Try it
Reproduce, exactly, the lines of the material below from the line containing "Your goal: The" through the line containing "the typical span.", with both end lines included and nothing else.

Data provided
::::::
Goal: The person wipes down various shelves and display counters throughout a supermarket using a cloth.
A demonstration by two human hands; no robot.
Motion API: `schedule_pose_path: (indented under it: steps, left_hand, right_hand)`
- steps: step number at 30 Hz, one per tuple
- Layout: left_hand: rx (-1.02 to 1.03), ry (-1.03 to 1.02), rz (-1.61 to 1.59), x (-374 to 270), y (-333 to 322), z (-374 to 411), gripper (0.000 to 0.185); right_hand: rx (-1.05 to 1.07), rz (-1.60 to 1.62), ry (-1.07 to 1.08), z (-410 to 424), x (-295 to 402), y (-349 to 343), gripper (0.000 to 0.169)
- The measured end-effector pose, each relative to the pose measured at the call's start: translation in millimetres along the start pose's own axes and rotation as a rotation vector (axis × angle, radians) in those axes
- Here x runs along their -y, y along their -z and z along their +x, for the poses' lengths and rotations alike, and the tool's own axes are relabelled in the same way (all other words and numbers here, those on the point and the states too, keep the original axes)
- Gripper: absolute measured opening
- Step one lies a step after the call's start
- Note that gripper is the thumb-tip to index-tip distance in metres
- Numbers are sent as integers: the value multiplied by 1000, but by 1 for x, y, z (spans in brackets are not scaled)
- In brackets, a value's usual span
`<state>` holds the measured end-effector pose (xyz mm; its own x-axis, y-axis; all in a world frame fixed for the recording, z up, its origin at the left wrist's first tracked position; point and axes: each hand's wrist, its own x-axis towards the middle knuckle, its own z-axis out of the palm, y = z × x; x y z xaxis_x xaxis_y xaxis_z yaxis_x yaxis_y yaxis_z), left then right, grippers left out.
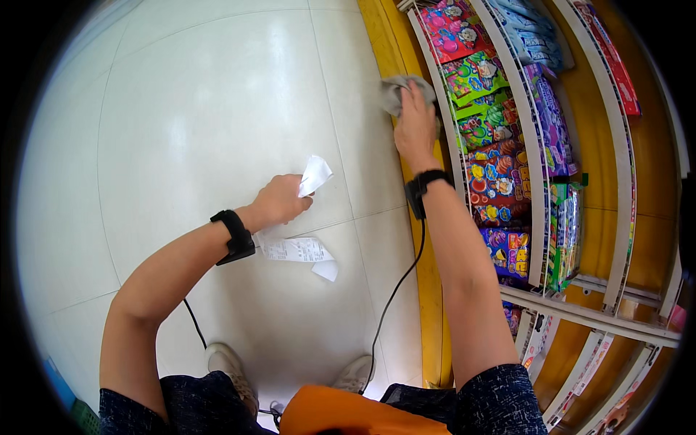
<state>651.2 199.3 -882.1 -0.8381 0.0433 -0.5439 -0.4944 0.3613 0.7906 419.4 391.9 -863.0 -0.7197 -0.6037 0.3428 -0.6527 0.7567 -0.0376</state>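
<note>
My right hand (417, 128) presses a crumpled grey cloth (399, 93) against the yellow base ledge (408, 163) of a store shelf. In my left hand (280, 200), held out over the floor, is a piece of white paper (316, 173) that sticks up past the fingers. Below that hand appears a curled paper receipt (296, 249) with print on it. Whether it hangs from the hand or lies on the floor, and whether both papers are one strip, I cannot tell.
Shelf tiers on the right hold colourful candy bags (495, 168), purple packs (549, 119) and green packs (565, 234). White price rails (503, 43) edge the tiers. Pale floor tiles (217, 109) spread to the left. A black cable (399, 285) runs down from my right wrist.
</note>
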Motion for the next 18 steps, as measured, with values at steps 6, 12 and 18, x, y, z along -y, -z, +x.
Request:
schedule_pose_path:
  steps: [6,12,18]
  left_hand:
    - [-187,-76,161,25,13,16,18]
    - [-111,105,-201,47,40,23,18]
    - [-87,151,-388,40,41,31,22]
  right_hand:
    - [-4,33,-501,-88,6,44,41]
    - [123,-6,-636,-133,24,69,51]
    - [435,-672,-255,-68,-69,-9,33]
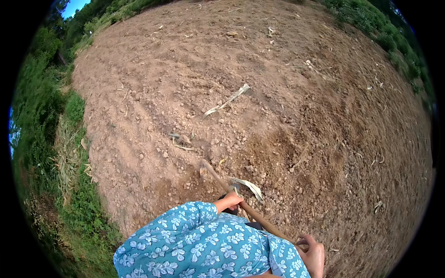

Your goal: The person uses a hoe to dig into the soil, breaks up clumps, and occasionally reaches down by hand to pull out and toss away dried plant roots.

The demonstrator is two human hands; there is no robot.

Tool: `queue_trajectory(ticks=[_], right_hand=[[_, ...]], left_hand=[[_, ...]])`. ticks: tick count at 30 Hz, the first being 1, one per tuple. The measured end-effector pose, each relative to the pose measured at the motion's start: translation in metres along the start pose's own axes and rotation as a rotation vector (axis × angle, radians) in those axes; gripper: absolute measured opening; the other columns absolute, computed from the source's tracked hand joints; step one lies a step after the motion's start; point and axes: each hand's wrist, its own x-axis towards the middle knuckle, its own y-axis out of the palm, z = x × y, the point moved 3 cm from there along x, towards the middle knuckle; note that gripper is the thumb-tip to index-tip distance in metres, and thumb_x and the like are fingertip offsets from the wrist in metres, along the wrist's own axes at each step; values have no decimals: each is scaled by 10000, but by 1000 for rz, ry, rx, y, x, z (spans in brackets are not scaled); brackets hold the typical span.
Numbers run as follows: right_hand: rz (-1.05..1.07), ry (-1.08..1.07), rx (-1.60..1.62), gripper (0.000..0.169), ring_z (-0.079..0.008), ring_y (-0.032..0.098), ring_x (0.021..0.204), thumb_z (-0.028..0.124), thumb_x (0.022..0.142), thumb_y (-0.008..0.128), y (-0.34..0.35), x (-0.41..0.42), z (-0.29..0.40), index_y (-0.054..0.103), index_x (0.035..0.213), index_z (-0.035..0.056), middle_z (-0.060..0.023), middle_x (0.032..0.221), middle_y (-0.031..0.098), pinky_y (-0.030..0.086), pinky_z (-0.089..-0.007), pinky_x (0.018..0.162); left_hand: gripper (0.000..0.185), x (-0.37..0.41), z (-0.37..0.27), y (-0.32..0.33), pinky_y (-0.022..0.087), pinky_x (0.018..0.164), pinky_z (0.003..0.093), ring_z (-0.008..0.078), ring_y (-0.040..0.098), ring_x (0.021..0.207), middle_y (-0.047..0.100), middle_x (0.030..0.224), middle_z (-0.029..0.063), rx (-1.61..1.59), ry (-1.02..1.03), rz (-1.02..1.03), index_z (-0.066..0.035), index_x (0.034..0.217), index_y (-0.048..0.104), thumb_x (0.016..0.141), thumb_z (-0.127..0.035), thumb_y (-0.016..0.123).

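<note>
A long wooden handle (260, 219) runs slantwise in front of my body, its far end (204, 163) down at the loose soil. It looks like a hoe, but dirt and blur obscure the head. My left hand (232, 200) is wrapped around the middle of the handle, close to my waist. Farther back, my right hand (312, 254) curls loosely at the handle's near end, its grip partly hidden by the patterned blue shirt (205, 243). Just beyond my left hand lies a pale dry husk or leaf (251, 187), beside a dark shoe (235, 187).
Cloddy brown soil (156, 97) spreads ahead, darker on the right (278, 149). A long dry stalk or leaf (227, 100) and smaller plant scraps (180, 140) lie on it. Green plants (41, 114) border the left side, with dry stalks (67, 160) among them; shrubs (382, 34) edge the far right.
</note>
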Motion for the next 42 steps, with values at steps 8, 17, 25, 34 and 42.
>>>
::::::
Solved problem
Your goal: The person uses a hoe to dig into the soil, breaks up clumps, and occasionally reaches down by hand to pull out and toss away dried plant roots.

The demonstrator is two human hands; there is no robot.

Tool: `queue_trajectory(ticks=[_], right_hand=[[_, ...]], left_hand=[[_, ...]])`. ticks: tick count at 30 Hz, the first being 1, one per tuple. The measured end-effector pose, each relative to the pose measured at the motion's start: translation in metres along the start pose's own axes and rotation as a rotation vector (axis × angle, radians) in those axes; gripper: absolute measured opening; the other columns absolute, computed from the source's tracked hand joints; step one lies a step after the motion's start; point and axes: each hand's wrist, its own x-axis towards the middle knuckle, its own y-axis out of the palm, z = x × y, the point moved 3 cm from there along x, towards the middle knuckle; note that gripper is the thumb-tip to index-tip distance in metres, and thumb_x and the like are fingertip offsets from the wrist in metres, along the wrist's own axes at each step; values have no decimals: each is scaled by 10000, but by 1000 for rz, ry, rx, y, x, z (spans in brackets are not scaled); brackets hold the typical span.

No additional output will be generated.